• **TASK STATEMENT**
Say how many lines of the material below contain the word "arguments", with no other words.

• **INFORMATION SUPPLIED**
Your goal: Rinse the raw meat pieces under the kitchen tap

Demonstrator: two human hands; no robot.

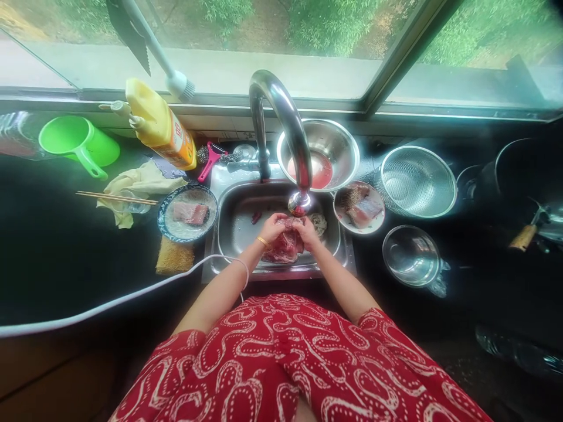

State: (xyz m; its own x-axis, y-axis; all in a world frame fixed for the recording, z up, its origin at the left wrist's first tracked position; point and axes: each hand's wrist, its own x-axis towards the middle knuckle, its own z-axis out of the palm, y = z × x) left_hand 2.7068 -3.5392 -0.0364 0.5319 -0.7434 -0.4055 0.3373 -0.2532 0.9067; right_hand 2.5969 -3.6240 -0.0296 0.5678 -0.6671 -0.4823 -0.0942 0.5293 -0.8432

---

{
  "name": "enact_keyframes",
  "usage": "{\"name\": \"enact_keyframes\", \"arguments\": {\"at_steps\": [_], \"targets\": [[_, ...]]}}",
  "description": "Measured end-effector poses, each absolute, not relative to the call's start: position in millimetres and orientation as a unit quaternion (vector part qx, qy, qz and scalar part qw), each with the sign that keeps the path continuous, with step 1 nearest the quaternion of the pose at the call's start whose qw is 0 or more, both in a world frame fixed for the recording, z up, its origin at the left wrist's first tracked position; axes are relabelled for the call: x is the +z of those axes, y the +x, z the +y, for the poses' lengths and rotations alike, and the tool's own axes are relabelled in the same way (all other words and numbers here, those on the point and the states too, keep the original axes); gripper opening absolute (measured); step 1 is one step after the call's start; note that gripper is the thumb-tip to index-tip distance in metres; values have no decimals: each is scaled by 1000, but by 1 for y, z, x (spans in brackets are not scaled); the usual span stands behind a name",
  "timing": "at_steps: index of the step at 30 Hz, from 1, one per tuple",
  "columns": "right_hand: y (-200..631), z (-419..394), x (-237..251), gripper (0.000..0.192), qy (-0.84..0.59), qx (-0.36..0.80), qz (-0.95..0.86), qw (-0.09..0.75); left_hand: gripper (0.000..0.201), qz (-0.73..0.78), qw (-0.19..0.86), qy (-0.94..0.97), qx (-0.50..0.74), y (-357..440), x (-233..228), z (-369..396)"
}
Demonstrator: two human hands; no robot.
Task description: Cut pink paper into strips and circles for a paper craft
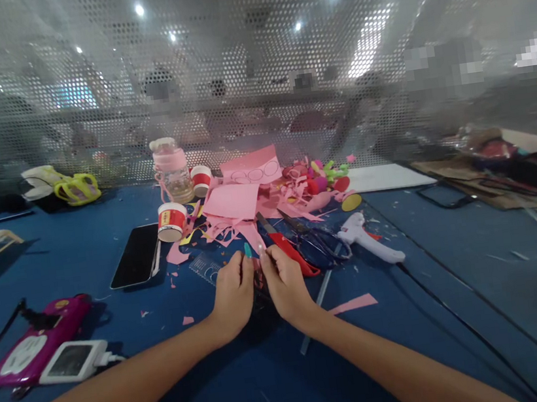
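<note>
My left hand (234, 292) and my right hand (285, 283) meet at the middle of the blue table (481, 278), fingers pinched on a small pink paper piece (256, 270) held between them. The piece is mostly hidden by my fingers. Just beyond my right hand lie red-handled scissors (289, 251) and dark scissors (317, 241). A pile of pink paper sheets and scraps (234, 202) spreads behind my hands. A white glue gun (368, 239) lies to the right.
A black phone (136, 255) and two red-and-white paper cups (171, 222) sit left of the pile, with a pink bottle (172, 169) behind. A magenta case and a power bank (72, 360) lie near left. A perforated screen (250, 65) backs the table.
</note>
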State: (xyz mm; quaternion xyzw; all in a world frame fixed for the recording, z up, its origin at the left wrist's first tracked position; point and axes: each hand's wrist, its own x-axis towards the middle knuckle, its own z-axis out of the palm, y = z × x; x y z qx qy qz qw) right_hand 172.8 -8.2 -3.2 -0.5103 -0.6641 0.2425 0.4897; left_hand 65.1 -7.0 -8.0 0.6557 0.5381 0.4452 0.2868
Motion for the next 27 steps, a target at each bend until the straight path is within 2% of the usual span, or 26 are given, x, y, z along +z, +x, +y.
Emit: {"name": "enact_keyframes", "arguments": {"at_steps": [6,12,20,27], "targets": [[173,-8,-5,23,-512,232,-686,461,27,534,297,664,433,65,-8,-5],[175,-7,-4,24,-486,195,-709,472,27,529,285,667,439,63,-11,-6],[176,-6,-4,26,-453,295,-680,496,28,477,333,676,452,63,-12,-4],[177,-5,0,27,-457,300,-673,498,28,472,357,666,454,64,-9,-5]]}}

• **EXERCISE RESULT**
2